本寄贈呼び掛けから1年・・・
先日(8月26日)の福島民友新聞3面に「本寄贈呼び掛けから1年・・・ 「図書の町」誕生へ着々」という,矢祭もったいない図書館の記事が大きく掲載されました.何でも「ライブラリーオブザイヤー2007」の最終選考に残ったとか(福島民友8月16日付記事参照).この記事,「経過」「現状」「課題」などを丹念に跡付けた,大変に好意的なトーンで書かれており,ささやかながらも応援していた人間としては,ちょっとホッとしています(^^;).何しろ記事に拠れば,
そうですから.ちなみにこの箇所,僕の周囲では記事中もっともウケたところでしたよ.まあ,公共図書館業界人や関係者には,よもや「心ない」電話やメールをした方はいないと僕は固く信じておりますが(^^;),さてどうでしょうか?
寄付を募り始めたころは,全国から善意の本が寄せられる一方で「古本を集めたようなのは図書館ではない」など,心ない電話やメールも数多く寄せられたという(強調は引用者)
そう言えば「もったいない図書館」を「反図問研的公共図書館」と評した方も(この表現そのものは僕のひねり出した形容ですが,そのような意味のことを述べていた方は,僕の周囲には幾人もおりました(^^;))いましたが,図問研が「みんなの図書館」とは別途発行している雑誌(学術系もしくは理論誌)「図書館評論」の48号で,山本順一氏と中沢孝之氏による図問研研究集会での発表報告を掲載してます.これがまた僕の事前の予想を遙かに(^^;)上回る好意的な文言が並ぶもの.また本家の「みんなの図書館」2007年6月号では「もったいない図書館」の齊藤前館長(その節はお世話になりました)による「報告・矢祭町から 「矢祭もったいない図書館」開館す!!」という一文を掲載しているところを見ると,図問研の少なくとも一部の方々は「反・小泉改革路線」と「地方自治」の観点から「もったいない図書館」の評価を見直し転換したようにも思えます(敵の敵は味方!)が,一般の会員の見方もまたそれに倣っているのでしょうか.このあたり,公共図書館業界では今やもっとも官僚的かつ原理主義的な日図研の見解も知りたいところです.
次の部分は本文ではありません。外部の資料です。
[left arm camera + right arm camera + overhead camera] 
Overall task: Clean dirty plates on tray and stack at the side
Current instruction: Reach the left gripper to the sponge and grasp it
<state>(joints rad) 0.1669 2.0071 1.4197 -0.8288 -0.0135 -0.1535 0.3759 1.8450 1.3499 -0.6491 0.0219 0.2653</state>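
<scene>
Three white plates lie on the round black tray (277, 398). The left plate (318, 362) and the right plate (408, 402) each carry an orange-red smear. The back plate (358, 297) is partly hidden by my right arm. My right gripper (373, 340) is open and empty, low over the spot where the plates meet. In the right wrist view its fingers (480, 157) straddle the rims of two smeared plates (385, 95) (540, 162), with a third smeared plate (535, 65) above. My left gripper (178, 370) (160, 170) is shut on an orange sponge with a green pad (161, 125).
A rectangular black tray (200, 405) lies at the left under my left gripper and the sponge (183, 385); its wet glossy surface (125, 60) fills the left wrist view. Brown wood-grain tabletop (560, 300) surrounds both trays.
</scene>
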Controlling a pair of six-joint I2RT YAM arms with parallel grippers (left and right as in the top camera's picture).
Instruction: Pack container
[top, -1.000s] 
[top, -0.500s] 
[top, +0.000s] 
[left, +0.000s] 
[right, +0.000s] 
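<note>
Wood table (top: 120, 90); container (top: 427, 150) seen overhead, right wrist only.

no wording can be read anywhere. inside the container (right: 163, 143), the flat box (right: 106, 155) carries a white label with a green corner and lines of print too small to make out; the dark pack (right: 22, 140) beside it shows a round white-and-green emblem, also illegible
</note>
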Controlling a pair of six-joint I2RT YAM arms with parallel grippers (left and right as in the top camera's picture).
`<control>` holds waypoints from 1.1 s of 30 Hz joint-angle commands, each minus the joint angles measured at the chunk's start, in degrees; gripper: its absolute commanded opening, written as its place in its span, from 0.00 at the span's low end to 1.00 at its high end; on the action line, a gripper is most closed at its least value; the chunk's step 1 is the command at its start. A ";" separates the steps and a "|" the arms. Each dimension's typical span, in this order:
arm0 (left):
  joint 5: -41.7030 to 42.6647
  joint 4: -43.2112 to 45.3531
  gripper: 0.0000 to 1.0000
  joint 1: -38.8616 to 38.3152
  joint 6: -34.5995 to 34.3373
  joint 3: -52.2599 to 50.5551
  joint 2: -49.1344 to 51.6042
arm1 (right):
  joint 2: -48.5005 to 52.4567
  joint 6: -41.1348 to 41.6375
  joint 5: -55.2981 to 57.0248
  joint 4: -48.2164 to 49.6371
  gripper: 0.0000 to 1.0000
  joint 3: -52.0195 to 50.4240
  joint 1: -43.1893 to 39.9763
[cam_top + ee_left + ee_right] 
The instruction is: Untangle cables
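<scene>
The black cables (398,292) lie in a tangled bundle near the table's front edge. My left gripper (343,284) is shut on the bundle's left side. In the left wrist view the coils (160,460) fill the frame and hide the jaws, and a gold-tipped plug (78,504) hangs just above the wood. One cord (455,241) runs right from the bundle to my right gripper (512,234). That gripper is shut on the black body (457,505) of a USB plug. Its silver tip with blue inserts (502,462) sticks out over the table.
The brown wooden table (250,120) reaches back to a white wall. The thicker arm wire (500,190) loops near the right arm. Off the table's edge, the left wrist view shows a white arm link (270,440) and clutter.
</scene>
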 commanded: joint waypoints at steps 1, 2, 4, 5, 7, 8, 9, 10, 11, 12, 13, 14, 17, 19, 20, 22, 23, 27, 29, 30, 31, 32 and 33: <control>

なお,現在のところ「もったいない図書館」は寄贈本の受付を中止していますが,8月26日の福島民友の記事では「もったいない図書館」が青森県の五所川原市立図書館に寄贈本を紹介したことが載せられています.五所川原市立図書館のサイトには「本を寄贈していただけませんか? ~めぐりあい、図書~」というページがあります.ご参考までに(ちょっと寄贈の条件が厳しいような気がしますが,まあそれは各館の経営方針と言うことで).
思うにやはり,「もったいない図書館」を嚆矢とする「寄贈本による蔵書構築法」は,地域住民の参加による「選書ツアー」とともに『市民の図書館』が生み出した,公共図書館経営への市民参加の大きな実りだったのではないでしょうか? このふたつが『市民の図書館』支持者から非難されたところが,この国の公共図書館を巡る「捩れ」のようなものを感じ取ることは可能でしょう.
と言うわけで,「お祭り」は終わったかもしれないけど,地の利も生かして(?)それなりに継続してウォッチしてますので>>誰かさんへ.